PMS & PMDD
Up to three in four women know premenstrual symptoms. For some they are a nuisance — for others they dismantle relationships, work and self-image for a week every month. That has a name, a diagnosis and effective treatments.
PMS or PMDD — the difference
PMS covers physical and emotional symptoms in the one to two weeks before the period: breast tenderness, bloating, irritability, cravings, exhaustion. PMDD (premenstrual dysphoric disorder) is the severe, psychiatrically recognised form: pronounced irritability or rage, depressive dips, anxiety, a sense of losing control — strong enough that daily life and relationships suffer. The decisive criterion in both: symptoms disappear with or shortly after the period starts.
You co-produce the diagnosis — with a diary
There is no blood test for PMDD; hormone values are normal. Affected women react more sensitively to normal hormonal fluctuations. The diagnosis stands when a daily symptom diary over at least two cycles shows the cyclical pattern. That sounds tedious, but it is the key: it distinguishes PMDD from depression, thyroid disease or perimenopause — which can all feel similar but are treated differently.
Treatment — staged by severity
- Foundation: endurance exercise, regular sleep, less alcohol; calcium is worth a try — the evidence is decent
- Hormonal: certain pills (with drospirenone, possibly in extended cycle) can smooth the cyclical ups and downs
- For PMDD: SSRIs are the best-evidenced therapy — continuous or luteal-phase-only; here they often work within days rather than weeks
- Always: take it seriously. "Pull yourself together" is not medicine
Frequent questions about PMS & PMDD
Is PMDD "psychological" or "hormonal"?
Both fall short: hormone values are normal, but the brain reacts more sensitively to their fluctuation — a neurobiological sensitivity, not a character flaw and not imagination.

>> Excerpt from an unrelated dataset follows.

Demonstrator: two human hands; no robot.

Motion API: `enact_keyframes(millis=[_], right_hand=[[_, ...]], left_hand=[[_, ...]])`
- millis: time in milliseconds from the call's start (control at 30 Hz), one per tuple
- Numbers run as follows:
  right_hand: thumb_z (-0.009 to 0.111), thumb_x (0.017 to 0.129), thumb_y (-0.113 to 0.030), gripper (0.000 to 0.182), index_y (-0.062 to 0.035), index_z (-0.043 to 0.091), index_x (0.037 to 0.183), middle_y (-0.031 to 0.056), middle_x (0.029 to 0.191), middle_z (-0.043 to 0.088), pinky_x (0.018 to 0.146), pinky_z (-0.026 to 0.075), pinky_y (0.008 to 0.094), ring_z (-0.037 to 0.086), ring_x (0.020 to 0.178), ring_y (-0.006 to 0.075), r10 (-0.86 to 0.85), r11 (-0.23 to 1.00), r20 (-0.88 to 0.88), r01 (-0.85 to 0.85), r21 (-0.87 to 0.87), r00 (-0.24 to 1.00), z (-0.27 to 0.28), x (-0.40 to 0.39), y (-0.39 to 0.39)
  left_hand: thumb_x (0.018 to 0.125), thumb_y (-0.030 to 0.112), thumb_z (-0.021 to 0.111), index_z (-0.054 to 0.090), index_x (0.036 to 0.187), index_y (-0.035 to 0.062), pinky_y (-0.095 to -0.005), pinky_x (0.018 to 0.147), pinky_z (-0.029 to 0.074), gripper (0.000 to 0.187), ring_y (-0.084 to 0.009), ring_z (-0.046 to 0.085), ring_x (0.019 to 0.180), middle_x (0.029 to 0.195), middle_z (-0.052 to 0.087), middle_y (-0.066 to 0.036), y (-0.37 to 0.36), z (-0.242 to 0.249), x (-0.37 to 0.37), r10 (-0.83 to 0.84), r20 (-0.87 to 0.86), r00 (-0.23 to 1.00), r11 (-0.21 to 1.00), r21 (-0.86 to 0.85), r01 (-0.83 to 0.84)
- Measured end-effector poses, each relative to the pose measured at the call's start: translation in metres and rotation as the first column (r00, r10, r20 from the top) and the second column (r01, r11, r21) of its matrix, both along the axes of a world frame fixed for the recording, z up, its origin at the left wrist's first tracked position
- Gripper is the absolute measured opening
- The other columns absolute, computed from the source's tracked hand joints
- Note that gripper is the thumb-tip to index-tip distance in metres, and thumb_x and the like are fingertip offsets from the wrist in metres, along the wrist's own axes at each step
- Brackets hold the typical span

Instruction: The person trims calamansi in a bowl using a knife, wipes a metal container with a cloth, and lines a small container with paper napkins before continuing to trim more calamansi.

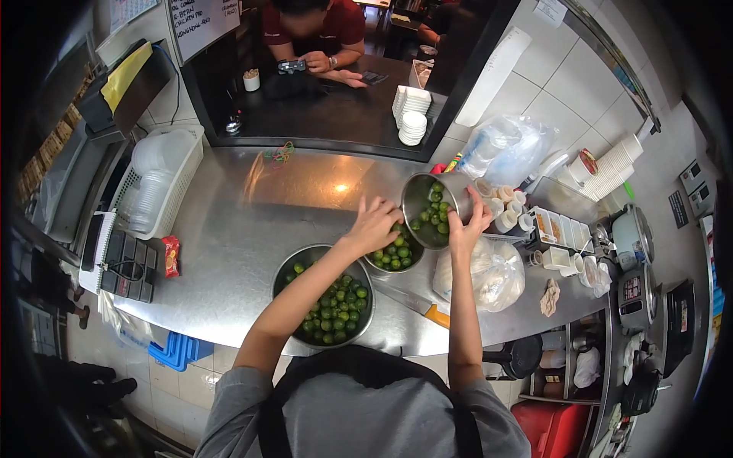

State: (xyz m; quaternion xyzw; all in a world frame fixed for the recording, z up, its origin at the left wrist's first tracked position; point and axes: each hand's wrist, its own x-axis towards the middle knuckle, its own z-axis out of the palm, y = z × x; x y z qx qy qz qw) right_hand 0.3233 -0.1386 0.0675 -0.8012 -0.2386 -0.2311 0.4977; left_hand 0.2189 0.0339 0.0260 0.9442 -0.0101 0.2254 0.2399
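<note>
Now the right hand point(469, 223) is closed around the side of a metal pot point(429, 204) and holds it tilted, with the open mouth turned toward the person. Inside the pot there are small green limes point(434, 214). The left hand point(374, 223) is just beside the pot, with the fingers spread and bent down over a small metal bowl point(395, 258); I cannot tell whether it has a lime between the fingers. The small bowl sits directly under the tilted pot and it also contains limes, in a low heap.

Next to the small bowl, closer to the person, stands a big metal bowl point(324, 294), touching it or almost touching. It is filled with many more green limes. To the right of the two bowls lies a knife point(416, 304) with an orange handle, and beyond it a clear plastic bag point(489, 275) with something pale inside.

All of this is on a steel counter point(237, 229). At its left end there is a white basket point(156, 183) holding clear plastic lids or cups. Behind the counter another person in a red shirt point(313, 27) leans on a dark table with a phone.
</note>
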Motion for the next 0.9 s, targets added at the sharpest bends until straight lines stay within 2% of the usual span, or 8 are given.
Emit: enact_keyframes(millis=[33, 133, 167, 300, 433, 633, 767, 900], right_hand=[[0.067, 0.065, -0.014, 0.059, -0.0148, 0.051, 0.121, 0.0121, 0.12, 0.048, 0.102, 0.02, 0.0426, 0.029, 0.116, 0.0321, 0.002, 1.0, -0.014, -0.002, 0.023, 1.0, -0.001, 0.003, 0.0], [0.066, 0.066, -0.015, 0.059, -0.015, 0.051, 0.122, 0.0124, 0.121, 0.048, 0.102, 0.021, 0.0407, 0.029, 0.116, 0.0301, 0.019, 0.998, -0.062, -0.016, 0.054, 0.998, 0.002, 0.009, -0.001], [0.066, 0.066, -0.015, 0.059, -0.0149, 0.051, 0.123, 0.0123, 0.121, 0.048, 0.102, 0.022, 0.04, 0.03, 0.116, 0.0296, 0.043, 0.995, -0.093, -0.034, 0.096, 0.995, -0.001, 0.011, -0.002], [0.065, 0.068, -0.018, 0.058, -0.0146, 0.05, 0.124, 0.0138, 0.121, 0.045, 0.101, 0.025, 0.0383, 0.032, 0.116, 0.0279, 0.222, 0.952, -0.265, -0.151, 0.265, 0.938, 0.006, 0.005, -0.005], [0.059, 0.07, -0.011, 0.055, -0.008, 0.05, 0.124, 0.0092, 0.118, 0.043, 0.093, 0.033, 0.0304, 0.046, 0.104, 0.0199, 0.349, 0.887, -0.261, -0.227, 0.402, 0.9, 0.014, -0.004, -0.003], [0.064, 0.069, -0.015, 0.056, -0.0128, 0.051, 0.124, 0.0124, 0.119, 0.044, 0.098, 0.03, 0.0362, 0.039, 0.112, 0.0253, 0.12, 0.99, -0.136, -0.108, 0.095, 0.983, 0.015, -0.017, 0.005], [0.067, 0.066, -0.017, 0.059, -0.0158, 0.051, 0.123, 0.0149, 0.119, 0.042, 0.1, 0.028, 0.0397, 0.034, 0.116, 0.0299, 0.107, 0.992, -0.061, -0.102, 0.076, 0.992, 0.008, -0.015, 0.009], [0.07, 0.063, -0.017, 0.063, -0.017, 0.05, 0.123, 0.017, 0.119, 0.038, 0.1, 0.027, 0.0428, 0.03, 0.117, 0.034, 0.098, 0.994, -0.018, -0.097, 0.047, 0.995, 0.01, -0.013, 0.013]], left_hand=[[0.073, 0.014, 0.066, 0.059, 0.089, 0.011, -0.053, 0.098, 0.031, 0.018, -0.0269, 0.046, 0.107, 0.098, 0.053, -0.004, 0.002, 0.0, -0.003, 0.021, 0.058, 0.998, 0.999, 0.034, -0.023], [0.074, 0.008, 0.063, 0.057, 0.09, 0.0088, -0.0426, 0.085, 0.043, 0.017, -0.0275, 0.048, 0.103, 0.101, 0.051, -0.006, -0.004, 0.018, 0.017, 0.01, 0.142, 0.99, 0.994, -0.111, 0.005], [0.074, 0.003, 0.06, 0.056, 0.09, 0.0061, -0.0361, 0.075, 0.048, 0.017, -0.0271, 0.05, 0.099, 0.1, 0.051, -0.009, -0.011, 0.027, 0.025, -0.034, 0.279, 0.96, 0.997, -0.062, 0.053], [0.074, 0.01, 0.062, 0.057, 0.093, 0.0046, -0.0415, 0.082, 0.046, 0.021, -0.0305, 0.049, 0.103, 0.104, 0.052, -0.01, -0.03, 0.042, 0.06, -0.121, 0.161, 0.979, 0.99, 0.094, 0.107], [0.077, 0.025, 0.061, 0.057, 0.102, 0.0052, -0.0465, 0.088, 0.042, 0.032, -0.0354, 0.045, 0.108, 0.112, 0.051, -0.012, -0.034, 0.032, 0.081, -0.109, -0.018, 0.994, 0.952, 0.286, 0.109], [0.079, 0.034, 0.058, 0.058, 0.113, 0.0121, -0.0453, 0.092, 0.038, 0.04, -0.0365, 0.041, 0.115, 0.117, 0.051, -0.015, -0.034, 0.026, 0.083, -0.034, -0.101, 0.994, 0.939, 0.339, 0.067], [0.078, 0.033, 0.06, 0.056, 0.115, 0.0126, -0.0451, 0.091, 0.038, 0.042, -0.035, 0.044, 0.113, 0.119, 0.05, -0.016, -0.033, 0.028, 0.082, -0.044, -0.225, 0.973, 0.936, 0.332, 0.12], [0.075, 0.027, 0.06, 0.06, 0.106, 0.0076, -0.0461, 0.09, 0.04, 0.036, -0.035, 0.046, 0.109, 0.113, 0.053, -0.014, -0.025, 0.015, 0.081, -0.115, -0.167, 0.979, 0.966, 0.21, 0.149]])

Does the pill help — or make it worse?
Both happen. Some preparations smooth the symptoms considerably, others intensify them. If a pill worsened your mood, that is important information for choosing a preparation — not a reason to discard all options.
Antidepressants for a few days a month — does that really work?
Yes, that is a peculiarity of PMDD: SSRIs act via a different mechanism here and therefore quickly. Intermittent dosing (luteal phase only) is well studied and the right strategy for many women.
Does it disappear with menopause?
With the end of cycles, PMDD ends too — but the perimenopause before can temporarily intensify it, because fluctuations increase. There are strategies for that as well.